Task brief ->
Repeat exactly the opening lines of the records, ending with the line that contains "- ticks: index".

*** Begin section ***

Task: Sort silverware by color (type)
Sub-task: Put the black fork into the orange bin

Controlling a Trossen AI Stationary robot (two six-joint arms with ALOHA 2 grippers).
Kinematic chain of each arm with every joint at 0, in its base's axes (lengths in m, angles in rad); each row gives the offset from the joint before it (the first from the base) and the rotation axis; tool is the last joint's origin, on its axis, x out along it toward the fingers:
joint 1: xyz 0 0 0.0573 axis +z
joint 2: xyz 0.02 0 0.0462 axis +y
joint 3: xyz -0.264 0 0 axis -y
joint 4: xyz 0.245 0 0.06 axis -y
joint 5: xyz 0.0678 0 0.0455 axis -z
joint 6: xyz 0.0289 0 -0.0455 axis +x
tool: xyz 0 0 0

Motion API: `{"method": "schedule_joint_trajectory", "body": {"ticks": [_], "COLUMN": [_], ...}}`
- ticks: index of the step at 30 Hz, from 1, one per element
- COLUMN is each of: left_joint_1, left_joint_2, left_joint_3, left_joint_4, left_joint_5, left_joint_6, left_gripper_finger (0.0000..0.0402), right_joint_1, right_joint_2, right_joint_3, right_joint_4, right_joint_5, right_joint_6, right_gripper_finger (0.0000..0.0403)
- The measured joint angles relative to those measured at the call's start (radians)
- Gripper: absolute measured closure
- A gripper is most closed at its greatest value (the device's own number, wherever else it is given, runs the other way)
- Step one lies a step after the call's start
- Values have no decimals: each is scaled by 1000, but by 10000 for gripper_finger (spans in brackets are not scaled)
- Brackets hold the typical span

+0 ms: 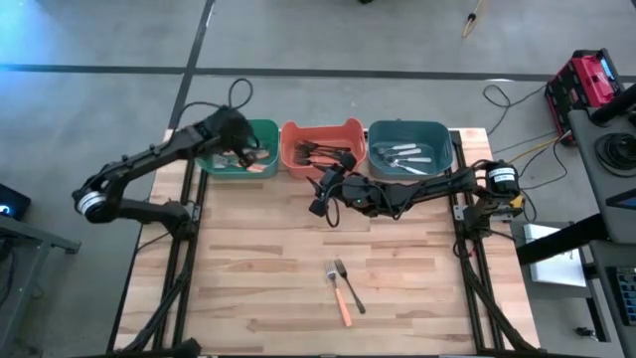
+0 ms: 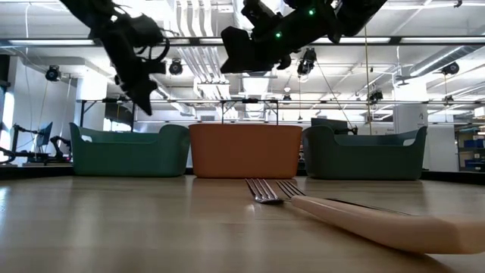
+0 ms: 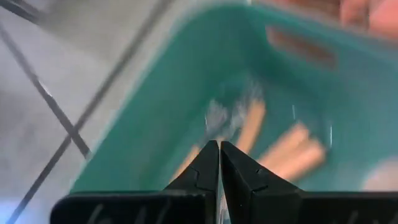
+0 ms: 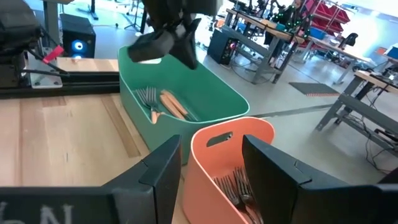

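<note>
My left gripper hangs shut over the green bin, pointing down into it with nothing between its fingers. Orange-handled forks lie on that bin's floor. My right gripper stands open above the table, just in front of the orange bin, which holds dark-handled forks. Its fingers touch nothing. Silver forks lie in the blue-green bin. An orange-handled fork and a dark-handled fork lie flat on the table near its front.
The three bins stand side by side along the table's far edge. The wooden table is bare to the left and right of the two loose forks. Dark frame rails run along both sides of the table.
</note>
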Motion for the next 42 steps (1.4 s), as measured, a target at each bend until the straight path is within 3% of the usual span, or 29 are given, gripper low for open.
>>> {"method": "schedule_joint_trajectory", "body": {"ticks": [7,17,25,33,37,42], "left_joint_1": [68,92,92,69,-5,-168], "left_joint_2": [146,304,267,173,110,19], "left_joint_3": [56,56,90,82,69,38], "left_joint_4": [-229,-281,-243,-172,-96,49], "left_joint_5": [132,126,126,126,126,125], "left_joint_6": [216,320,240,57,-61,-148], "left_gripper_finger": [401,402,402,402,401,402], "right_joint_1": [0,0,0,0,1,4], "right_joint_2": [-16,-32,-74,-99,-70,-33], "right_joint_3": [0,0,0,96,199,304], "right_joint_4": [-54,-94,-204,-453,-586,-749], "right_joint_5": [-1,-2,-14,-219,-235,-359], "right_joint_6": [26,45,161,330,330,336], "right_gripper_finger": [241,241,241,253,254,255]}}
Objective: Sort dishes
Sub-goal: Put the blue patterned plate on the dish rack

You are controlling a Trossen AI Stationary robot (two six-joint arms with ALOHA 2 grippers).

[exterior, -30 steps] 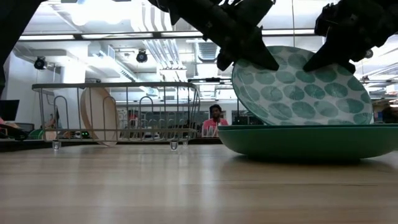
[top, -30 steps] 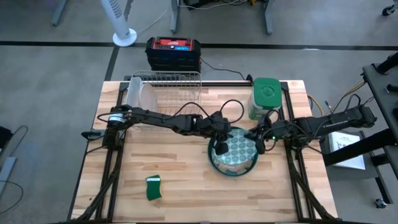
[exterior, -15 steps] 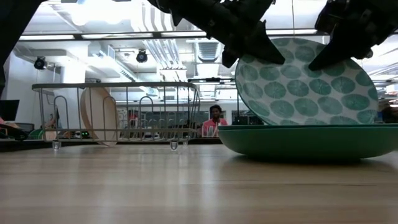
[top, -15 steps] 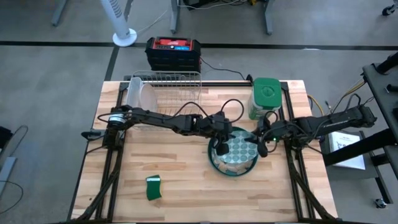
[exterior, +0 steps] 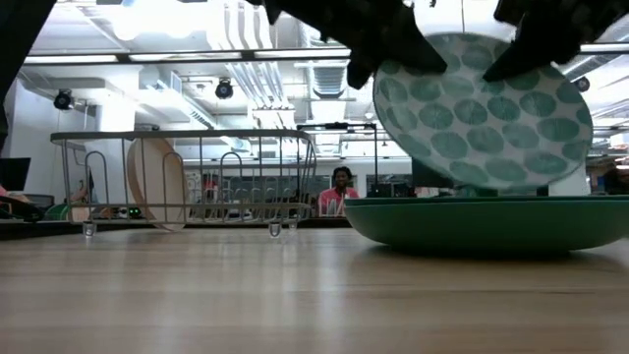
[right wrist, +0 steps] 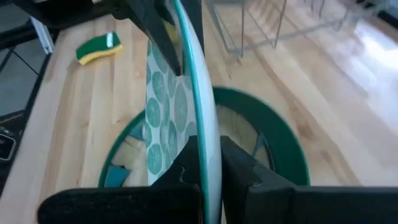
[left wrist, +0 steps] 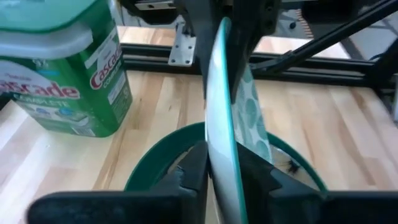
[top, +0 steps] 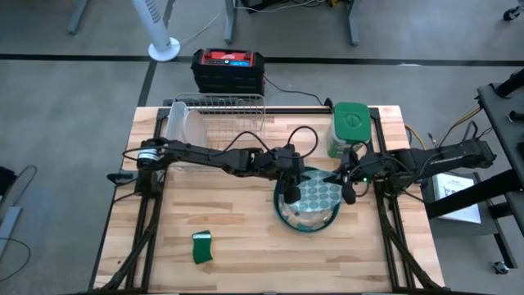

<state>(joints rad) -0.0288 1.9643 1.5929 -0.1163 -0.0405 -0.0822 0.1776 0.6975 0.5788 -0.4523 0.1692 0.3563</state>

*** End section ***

Answer space ->
Task: Sort silverware by color (type)
Sub-task: Put the black fork into the orange bin

Controlling a Trossen AI Stationary robot (two six-joint arms with ALOHA 2 grippers).
Kinematic chain of each arm with every joint at 0, in its base's axes (lengths in m, angles in rad); each row gives the offset from the joint before it (the first from the base) and the rotation axis; tool is the last joint's origin, on its axis, x out along it toward the fingers:
joint 1: xyz 0 0 0.0573 axis +z
joint 2: xyz 0.02 0 0.0462 axis +y
joint 3: xyz -0.264 0 0 axis -y
joint 4: xyz 0.245 0 0.06 axis -y
joint 5: xyz 0.0678 0 0.0455 axis -z
joint 6: xyz 0.0289 0 -0.0455 axis +x
tool: xyz 0 0 0

Motion API: `{"method": "schedule_joint_trajectory", "body": {"ticks": [_], "COLUMN": [_], ...}}`
- ticks: index of the step at 30 Hz, from 1, one per element

For this exercise, nothing more remains to be done.